Best Practices Summary
- Always start with index.md - Get the map before exploring
- Extract context first - Channel, user, keywords guide retrieval
- Load efficiently - Directory listing → relevant files only
- Follow references - Use related_to metadata
- Synthesize naturally - Don't cite sources explicitly
- Apply preferences - Use channel/user guidelines
- Stay current - Prioritize recent updates
- Don't over-fetch - Load what you need
- Respect guardrails - Stay within {memories_path}
- Provide value - Context-aware, relevant responses
Reference Documents
For detailed retrieval patterns and techniques:
- retrieval-patterns.md - 10 detailed patterns for different scenarios with step-by-step examples
Example Workflows
Example 1: Morning Briefing
User (DM): "오늘 뭐부터 시작하면 좋을까?"
# 1. Load user profile
view {memories_path}/users/U123_김철수.md
→ Get role: PM, team: Product
# 2. Load index
view {memories_path}/index.md
→ Check Recent Updates
# 3. Check ongoing tasks
view {memories_path}/tasks/ongoing/
→ Find tasks assigned to U123
# 4. Check active projects
view {memories_path}/projects/
→ Filter by participants including U123
Response: "오늘은 Q4 전략 최종안 검토가 가장 시급해 보입니다.
오후 3시 승인 회의가 예정되어 있어서, 오전 중에 마무리하시면 좋을 것 같아요.
그 외 신제품 기획서 작성도 진행 중이신데, 이번 주 금요일까지시니 여유가 있습니다."

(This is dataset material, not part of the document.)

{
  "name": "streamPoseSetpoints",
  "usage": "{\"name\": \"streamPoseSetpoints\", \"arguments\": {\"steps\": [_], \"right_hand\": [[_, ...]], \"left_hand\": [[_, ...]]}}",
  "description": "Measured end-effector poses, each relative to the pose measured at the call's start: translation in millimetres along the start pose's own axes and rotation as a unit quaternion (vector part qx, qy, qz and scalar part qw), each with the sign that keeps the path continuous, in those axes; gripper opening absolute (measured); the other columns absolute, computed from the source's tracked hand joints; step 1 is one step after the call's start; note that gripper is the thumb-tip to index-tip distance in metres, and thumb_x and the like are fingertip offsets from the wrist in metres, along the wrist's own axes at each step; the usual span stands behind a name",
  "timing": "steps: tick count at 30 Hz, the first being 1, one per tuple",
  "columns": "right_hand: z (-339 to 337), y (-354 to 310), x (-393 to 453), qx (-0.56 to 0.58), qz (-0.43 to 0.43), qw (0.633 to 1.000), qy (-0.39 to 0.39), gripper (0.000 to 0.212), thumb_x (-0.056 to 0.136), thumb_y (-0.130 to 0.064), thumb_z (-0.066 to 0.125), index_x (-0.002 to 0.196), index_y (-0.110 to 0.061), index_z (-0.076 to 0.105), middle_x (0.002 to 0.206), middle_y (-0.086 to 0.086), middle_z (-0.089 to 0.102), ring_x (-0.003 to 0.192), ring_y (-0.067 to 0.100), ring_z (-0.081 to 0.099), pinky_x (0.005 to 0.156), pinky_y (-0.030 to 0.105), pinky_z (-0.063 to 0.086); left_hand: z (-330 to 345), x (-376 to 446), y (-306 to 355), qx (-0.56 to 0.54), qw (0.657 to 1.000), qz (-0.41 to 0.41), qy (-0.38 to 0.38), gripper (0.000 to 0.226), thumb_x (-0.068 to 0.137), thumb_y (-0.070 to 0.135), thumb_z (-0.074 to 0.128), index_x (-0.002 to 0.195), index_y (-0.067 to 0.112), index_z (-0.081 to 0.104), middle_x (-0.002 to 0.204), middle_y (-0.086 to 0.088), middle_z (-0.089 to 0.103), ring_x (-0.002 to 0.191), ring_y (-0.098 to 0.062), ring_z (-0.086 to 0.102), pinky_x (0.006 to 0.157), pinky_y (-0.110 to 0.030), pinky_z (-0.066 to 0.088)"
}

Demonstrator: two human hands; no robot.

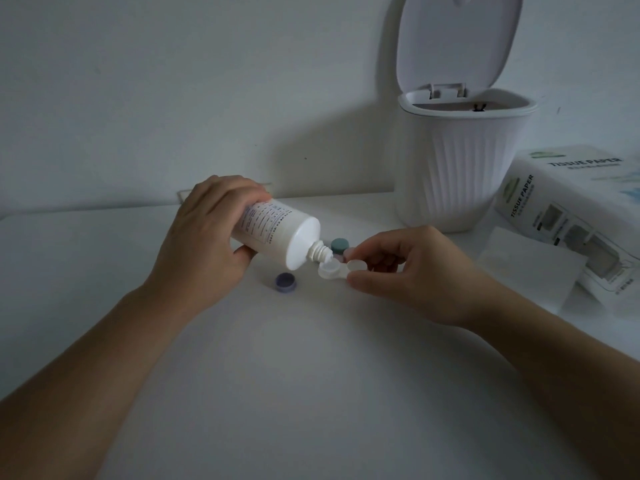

Example 2: Project Status Check
User (in #개발팀): "웹사이트 리뉴얼 어디까지 왔어?"
# 1. Load channel context
view {memories_path}/channels/C456_개발팀.md
# 2. Load index
view {memories_path}/index.md
# 3. Find project
view {memories_path}/projects/웹사이트리뉴얼.md
→ Get status, milestones, recent updates
# 4. Check related decisions
→ Follow related_to metadata
# 5. Check recent meetings
view {memories_path}/meetings/
→ Find recent discussions about this project
Response: "웹사이트 리뉴얼은 현재 70% 진행됐습니다.
프론트엔드 개발은 완료됐고, 백엔드 API 통합 작업 중이에요.
지난주 회의에서 디자인 시스템을 확정했고, 다음 주 화요일
내부 테스트 예정입니다."
Example 3: Decision Inquiry
User: "React vs Vue 어떻게 결정했었지?"
# 1. Load index
view {memories_path}/index.md
# 2. Search decisions
view {memories_path}/decisions/
→ Find "프론트엔드프레임워크선택.md"
# 3. Load decision file
view {memories_path}/decisions/프론트엔드프레임워크선택.md
→ Get decision_makers, alternatives, rationale
# 4. Check related meetings
→ Follow related_to for meeting notes
Response: "React를 선택했습니다. 9월 기술 검토 회의에서
Vue도 고려했지만, 팀의 기존 React 경험과 생태계의 풍부함을
이유로 React로 결정했어요. 특히 TypeScript 지원과
대규모 커뮤니티가 주요 요인이었습니다."
Performance Tips
Tip 1: Batch Directory Reads
# Once per session
view {memories_path}/projects/
view {memories_path}/channels/
# Then reference from memory
Tip 2: Use Index Effectively
# Index Recent Updates = quick scan of active areas
# No need to check every directory
Tip 3: Smart Caching
# Within a conversation:
# - Load channel context once
# - Load user profile once
# - Reuse for subsequent messages
Tip 4: Selective Loading
# If user asks "quick status":
# → Load index + 1-2 key files
# If user asks "detailed report":
# → Load index + multiple related files
This skill transforms stored memories into actionable context, enabling AI employees to provide informed, personalized, and context-aware responses in every interaction.